Les archéologues ont joué le jeu. Et ont répété à l'envi ce qu'il y avait à retenir d'essentiel sur ce chantier exceptionnel, qui révèle de 300 à 350 sépultures, toutes datées du haut Moyen-âge (VIe-Xe siècles) sur un site connu depuis longtemps et au nom évocateur, «la pièce des tombeaux». Sous un soleil que n'aurait pas renié un vrai mois de juillet, des centaines de visiteurs ont afflué, attirés sans doute par la gratuité de l'opération proposée par Archéosphère, la société privée qui mène les fouilles, et par Liséa, le concessionnaire de la ligne à grande vitesse (LGV) entre Tours et Bordeaux. Mais aussi par le fait que cette visite sera la seule et unique avant la fin du chantier, fixée au 16 décembre prochain. En milieu d'après-midi, près de 300 personnes étaient déjà passées sur le chantier pour voir de près ces fameuses sépultures.
Coffrages et sarcophages
L'archéologue décrit: «Vous voyez, on a des sépultures très différentes. En pleine terre ou dans le substrat calcaire, avec des coffrages de pierre, des sarcophages, ou encore dans des cercueils en bois, dont il ne reste que des traces aujourd'hui.»

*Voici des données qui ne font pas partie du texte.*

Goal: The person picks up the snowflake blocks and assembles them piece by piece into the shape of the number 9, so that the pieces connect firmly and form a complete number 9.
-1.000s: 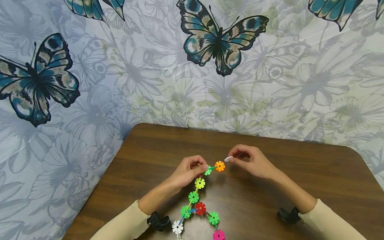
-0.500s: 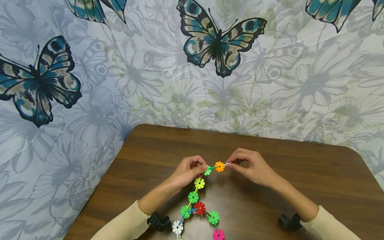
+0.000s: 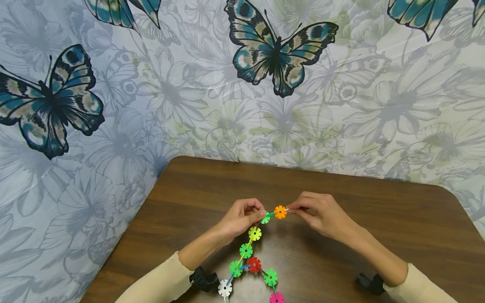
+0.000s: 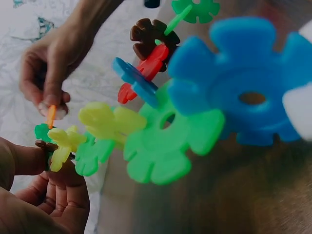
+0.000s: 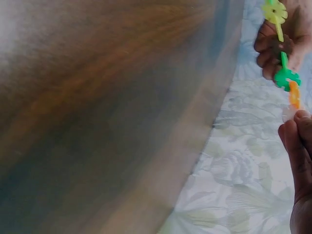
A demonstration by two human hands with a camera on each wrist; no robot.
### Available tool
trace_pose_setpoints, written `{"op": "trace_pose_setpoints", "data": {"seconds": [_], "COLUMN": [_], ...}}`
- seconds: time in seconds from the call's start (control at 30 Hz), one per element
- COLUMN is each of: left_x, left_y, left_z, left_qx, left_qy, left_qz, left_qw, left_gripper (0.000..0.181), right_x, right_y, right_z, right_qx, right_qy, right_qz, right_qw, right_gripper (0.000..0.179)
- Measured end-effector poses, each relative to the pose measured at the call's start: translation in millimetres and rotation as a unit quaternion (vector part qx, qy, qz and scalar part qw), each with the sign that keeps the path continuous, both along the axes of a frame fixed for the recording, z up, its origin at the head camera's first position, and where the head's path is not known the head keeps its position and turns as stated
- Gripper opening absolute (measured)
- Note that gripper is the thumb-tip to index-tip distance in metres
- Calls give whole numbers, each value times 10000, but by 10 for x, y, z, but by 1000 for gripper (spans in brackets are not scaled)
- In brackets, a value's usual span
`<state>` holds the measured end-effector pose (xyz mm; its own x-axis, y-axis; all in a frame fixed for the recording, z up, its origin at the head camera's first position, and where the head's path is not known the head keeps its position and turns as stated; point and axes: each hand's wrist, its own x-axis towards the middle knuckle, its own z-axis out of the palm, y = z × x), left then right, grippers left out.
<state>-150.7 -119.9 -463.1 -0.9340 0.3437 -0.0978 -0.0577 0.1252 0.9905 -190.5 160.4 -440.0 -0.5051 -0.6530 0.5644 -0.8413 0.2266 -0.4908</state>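
Observation:
A chain of notched, flower-shaped plastic discs runs between the hands. My left hand [image 3: 242,216] pinches it near a green disc [image 3: 265,218]; in the left wrist view a brown disc [image 4: 46,146] lies at those fingertips. An orange disc [image 3: 280,212] sticks out at the chain's far end. My right hand [image 3: 322,213] pinches a white disc [image 5: 288,114], edge-on against the orange one; how deep it sits in the notch is hidden by the fingers. Below my left hand the chain continues through a yellow disc [image 3: 255,233] and a lower green disc [image 3: 246,251].
A branch with a red disc [image 3: 254,264] and a pink disc [image 3: 277,297] splits off toward the near side. Another white disc [image 3: 225,288] lies at the lower left. The brown wooden table [image 3: 379,219] meets a butterfly-patterned wall covering [image 3: 182,92] behind.
My right hand has brought the white disc left and down from a gap to the orange disc's edge. My left hand keeps its pinch; both hands have shifted slightly.

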Motion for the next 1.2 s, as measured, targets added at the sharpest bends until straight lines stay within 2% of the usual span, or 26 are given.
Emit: {"op": "trace_pose_setpoints", "data": {"seconds": [0.23,0.43,0.73,0.8,0.87,0.93,1.0,1.07,1.13,1.2], "left_x": [-11,-43,-70,-70,-74,-81,-90,-98,-104,-107], "left_y": [35,31,-10,-34,-58,-77,-94,-118,-140,-155], "left_z": [-45,-15,43,57,64,61,49,36,25,13], "left_qx": [144,-67,-14,-45,-84,-115,-67,2,50,79], "left_qy": [-39,193,38,4,-17,-43,-125,-230,-302,-338], "left_qz": [20,78,-69,-78,-77,-44,35,136,219,289], "left_qw": [9999,9998,10000,10000,9999,9999,9999,9996,9993,9990], "left_gripper": [13,11,12,12,12,12,12,13,14,15], "right_x": [-19,-6,-15,11,64,148,265,420,574,717], "right_y": [1,10,-30,-45,-47,-30,-17,-25,-62,-129], "right_z": [39,-65,-206,-221,-229,-248,-279,-310,-340,-354], "right_qx": [197,328,-491,-611,-679,-643,-499,-165,331,787], "right_qy": [208,244,-299,-555,-1001,-1519,-2116,-2668,-3052,-3131], "right_qz": [164,80,-188,-440,-874,-1339,-1493,-1259,-737,-214], "right_qw": [9995,9991,9982,9956,9888,9772,9646,9553,9489,9462], "right_gripper": [27,24,35,38,40,38,30,22,19,17]}}
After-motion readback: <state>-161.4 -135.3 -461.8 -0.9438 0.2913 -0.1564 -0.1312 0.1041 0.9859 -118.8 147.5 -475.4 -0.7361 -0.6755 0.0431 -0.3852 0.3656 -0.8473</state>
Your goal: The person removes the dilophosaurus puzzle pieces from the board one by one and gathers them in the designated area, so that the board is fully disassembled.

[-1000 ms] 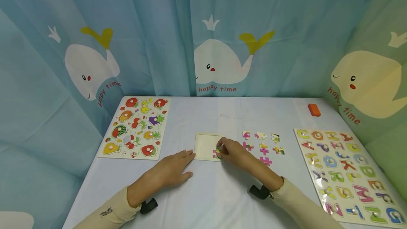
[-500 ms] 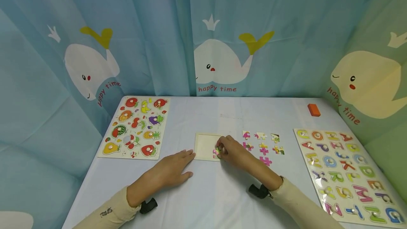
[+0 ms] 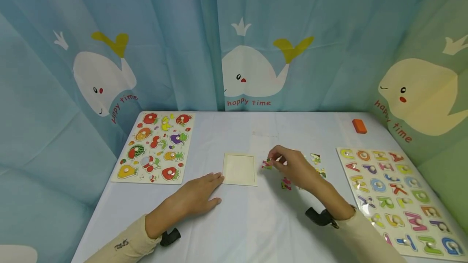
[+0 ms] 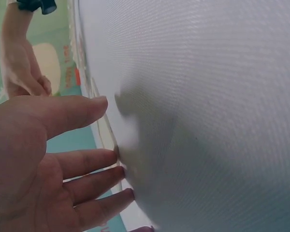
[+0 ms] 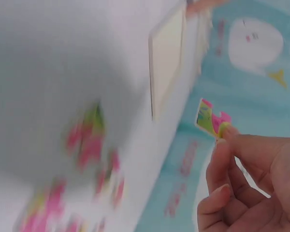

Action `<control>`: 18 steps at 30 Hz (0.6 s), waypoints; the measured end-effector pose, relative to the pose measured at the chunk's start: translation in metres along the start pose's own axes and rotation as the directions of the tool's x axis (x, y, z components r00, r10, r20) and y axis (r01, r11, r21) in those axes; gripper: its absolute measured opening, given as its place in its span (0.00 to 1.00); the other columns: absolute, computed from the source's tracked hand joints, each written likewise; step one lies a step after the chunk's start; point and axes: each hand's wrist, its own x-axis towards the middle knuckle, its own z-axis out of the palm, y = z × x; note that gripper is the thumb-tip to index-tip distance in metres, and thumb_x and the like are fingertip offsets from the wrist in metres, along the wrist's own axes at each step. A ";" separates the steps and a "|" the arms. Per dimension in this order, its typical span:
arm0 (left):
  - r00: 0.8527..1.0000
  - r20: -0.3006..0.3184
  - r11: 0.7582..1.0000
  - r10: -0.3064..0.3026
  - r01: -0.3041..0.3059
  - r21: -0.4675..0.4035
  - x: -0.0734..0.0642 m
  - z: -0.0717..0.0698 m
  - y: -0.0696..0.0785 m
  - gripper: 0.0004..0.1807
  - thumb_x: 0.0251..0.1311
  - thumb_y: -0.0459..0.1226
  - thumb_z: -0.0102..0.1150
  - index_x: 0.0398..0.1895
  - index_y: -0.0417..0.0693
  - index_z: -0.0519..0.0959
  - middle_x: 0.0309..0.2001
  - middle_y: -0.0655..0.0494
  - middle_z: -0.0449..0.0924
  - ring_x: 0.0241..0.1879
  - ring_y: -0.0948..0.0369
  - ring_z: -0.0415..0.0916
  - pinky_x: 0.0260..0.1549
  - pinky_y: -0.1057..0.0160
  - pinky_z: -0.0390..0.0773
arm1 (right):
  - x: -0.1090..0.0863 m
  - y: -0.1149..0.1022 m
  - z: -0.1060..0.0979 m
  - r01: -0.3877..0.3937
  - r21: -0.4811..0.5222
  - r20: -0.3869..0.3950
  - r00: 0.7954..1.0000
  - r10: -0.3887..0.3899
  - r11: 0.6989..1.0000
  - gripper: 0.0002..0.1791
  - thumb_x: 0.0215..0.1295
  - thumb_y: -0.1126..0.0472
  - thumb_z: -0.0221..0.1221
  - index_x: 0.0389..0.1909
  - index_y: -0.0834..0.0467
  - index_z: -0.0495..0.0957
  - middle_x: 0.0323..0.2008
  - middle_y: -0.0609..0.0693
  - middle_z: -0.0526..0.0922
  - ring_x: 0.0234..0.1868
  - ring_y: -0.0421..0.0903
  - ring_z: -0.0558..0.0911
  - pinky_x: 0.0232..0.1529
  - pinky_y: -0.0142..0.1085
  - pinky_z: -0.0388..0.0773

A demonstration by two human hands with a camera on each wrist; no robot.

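A square, cream-coloured puzzle tray (image 3: 239, 169) lies in the middle of the table with no piece in it. My left hand (image 3: 199, 194) rests on the cloth, palm down, fingers straight, its fingertips at the tray's left edge. To the right of the tray, my right hand (image 3: 294, 169) pinches a pink-and-green jigsaw piece (image 5: 206, 119) between thumb and forefinger, held above the table. Beneath and beyond that hand lie several loose jigsaw pieces, among them a pink-and-green piece (image 3: 286, 183) and a greenish piece (image 3: 315, 158); the hand and forearm hide others. They look blurred in the right wrist view.
A fruit peg board (image 3: 155, 147) lies at the left. On the right is an alphabet peg board (image 3: 398, 202), partly behind the right sleeve. An orange block (image 3: 359, 126) sits at the back right. A whale-print curtain (image 3: 175, 52) surrounds the table's far sides.
My right hand has lifted the jigsaw piece out of the tray and moved right with it. A loose piece near the forearm has come into view. The left hand has stayed put.
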 end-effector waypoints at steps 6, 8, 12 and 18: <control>1.000 0.002 1.000 -0.005 0.005 0.002 0.000 0.001 -0.001 0.35 0.72 0.45 0.64 0.77 0.39 0.69 0.78 0.45 0.68 0.77 0.46 0.66 0.74 0.46 0.69 | -0.032 0.030 -0.054 -0.134 -0.015 0.065 0.989 0.135 0.991 0.06 0.73 0.68 0.64 0.46 0.57 0.80 0.38 0.49 0.86 0.37 0.49 0.84 0.33 0.34 0.82; 1.000 0.002 1.000 -0.007 0.007 0.000 -0.001 0.001 0.000 0.35 0.72 0.45 0.64 0.77 0.39 0.69 0.78 0.45 0.68 0.77 0.46 0.66 0.74 0.46 0.69 | -0.045 0.044 -0.070 -0.159 -0.017 0.098 0.982 0.160 0.987 0.05 0.73 0.68 0.64 0.45 0.57 0.80 0.37 0.49 0.84 0.37 0.47 0.82 0.34 0.33 0.81; 1.000 0.002 1.000 -0.003 0.003 0.002 -0.001 0.001 0.000 0.35 0.72 0.45 0.64 0.77 0.39 0.69 0.78 0.45 0.68 0.77 0.46 0.66 0.73 0.46 0.69 | -0.069 0.073 -0.087 -0.194 0.029 0.142 0.972 0.188 0.981 0.03 0.73 0.67 0.63 0.44 0.59 0.79 0.37 0.48 0.83 0.36 0.43 0.81 0.35 0.32 0.80; 1.000 -0.006 1.000 0.005 -0.005 0.009 -0.001 0.002 -0.001 0.35 0.72 0.45 0.64 0.77 0.39 0.69 0.78 0.45 0.68 0.77 0.46 0.66 0.73 0.46 0.69 | -0.090 0.102 -0.089 -0.188 0.144 0.233 0.961 0.151 0.972 0.03 0.76 0.70 0.59 0.46 0.65 0.78 0.39 0.51 0.82 0.38 0.39 0.80 0.38 0.30 0.80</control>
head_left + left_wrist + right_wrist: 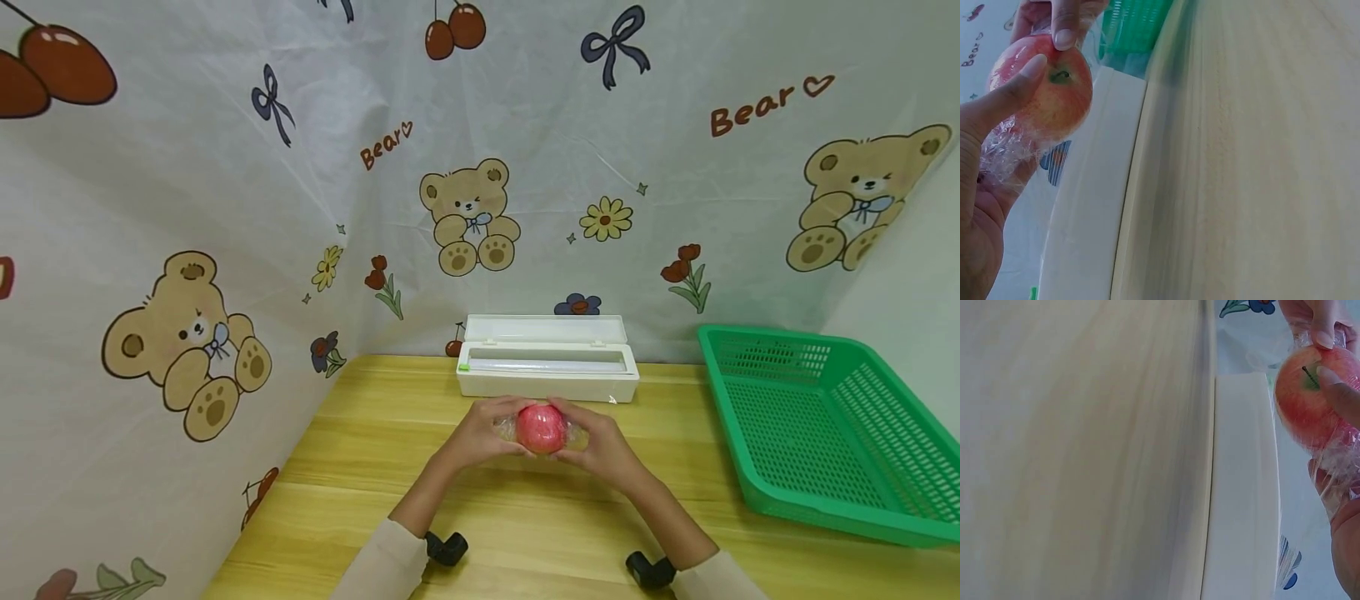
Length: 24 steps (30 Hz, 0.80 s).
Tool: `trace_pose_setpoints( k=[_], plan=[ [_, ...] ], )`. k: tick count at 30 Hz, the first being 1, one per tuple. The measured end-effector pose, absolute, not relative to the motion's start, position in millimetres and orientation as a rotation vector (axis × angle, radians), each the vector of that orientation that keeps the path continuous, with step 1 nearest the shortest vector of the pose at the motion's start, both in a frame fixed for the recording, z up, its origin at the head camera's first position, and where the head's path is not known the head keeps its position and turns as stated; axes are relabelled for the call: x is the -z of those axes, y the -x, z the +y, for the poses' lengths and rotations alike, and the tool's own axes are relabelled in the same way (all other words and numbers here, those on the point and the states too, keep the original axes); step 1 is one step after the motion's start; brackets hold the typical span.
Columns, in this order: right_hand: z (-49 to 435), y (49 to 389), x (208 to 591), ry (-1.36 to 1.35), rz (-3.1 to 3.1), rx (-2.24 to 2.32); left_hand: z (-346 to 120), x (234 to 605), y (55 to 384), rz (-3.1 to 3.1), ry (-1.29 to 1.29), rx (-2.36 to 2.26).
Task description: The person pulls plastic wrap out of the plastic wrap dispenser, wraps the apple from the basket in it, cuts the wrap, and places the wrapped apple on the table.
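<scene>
Between my two hands is a red apple (542, 429), partly covered in clear plastic wrap (1010, 153) that bunches up at its sides. My left hand (480, 432) grips it from the left, with the thumb pressed on the apple near its stem end in the left wrist view. From the other side my right hand (603, 444) holds it the same way, thumb beside the stem in the right wrist view. Both hands' fingertips meet the apple at its upper edge. Crumpled wrap also shows in the right palm (1341, 456).
Behind the hands a white wrap dispenser box (547, 385) stands with its lid raised, a clear-wrapped roll inside. A green plastic basket (757, 479) sits on the right of the wooden table (360, 483). A bear-print cloth (540, 125) hangs behind.
</scene>
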State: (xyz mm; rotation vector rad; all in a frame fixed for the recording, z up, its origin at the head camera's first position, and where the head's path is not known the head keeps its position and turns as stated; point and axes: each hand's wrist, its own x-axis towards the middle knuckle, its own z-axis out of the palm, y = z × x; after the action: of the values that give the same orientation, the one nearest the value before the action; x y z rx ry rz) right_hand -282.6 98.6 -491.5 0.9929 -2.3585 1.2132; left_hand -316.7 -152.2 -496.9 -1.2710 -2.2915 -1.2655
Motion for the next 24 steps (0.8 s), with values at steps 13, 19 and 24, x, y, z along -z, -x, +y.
trace_pose_setpoints(
  k=[13,19,24],
  plan=[
    [111,285,491,-0.922,-2.426,-1.24,-148,494,313,-2.412,1.308,1.211],
    [110,284,488,-0.913,-2.476,-1.261,-150,495,310,-2.455,1.295,1.178],
    [109,283,488,-0.904,-2.51,-1.287,-151,495,310,-2.418,1.313,1.177]
  ],
)
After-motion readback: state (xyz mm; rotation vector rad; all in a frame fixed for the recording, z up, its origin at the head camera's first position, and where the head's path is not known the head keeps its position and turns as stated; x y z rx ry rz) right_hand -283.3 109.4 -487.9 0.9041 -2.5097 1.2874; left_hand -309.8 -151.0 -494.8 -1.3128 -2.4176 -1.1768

Sous le regard étonné des visiteurs, une poignée de sarcophages donnent à voir des squelettes dans un état de conservation remarquable. Squelettes d'adultes, squelettes d'enfants, certains avec des bagues ou des fibules en métal cuivré. Les appareils photo s'en donnent à coeur joie. Les questions fusent. «Dire que dans quatre ou cinq ans, le TGV va passer ici même, glisse une visiteuse. J'espère qu'on va garder la trace de ce site fabuleux. Avec des publications, ou un musée...» «On a prévu d'éditer une publication sur toutes les découvertes archéologiques qui auront été faites sur le tracé de la LGV», répond Magali Louazon, la chargée de communication de Liséa.
D'ici là, l'équipe de fouilles - onze personnes à demeure - va se renforcer de manière à tout boucler avant le 16 décembre. Deux mois et demi pour fouiller l'intégralité du site: le pari est osé quand on sait que la nécropole et une zone bâtie contiguë datée de la même époque représentent une surface de 17.500 mètres carrés.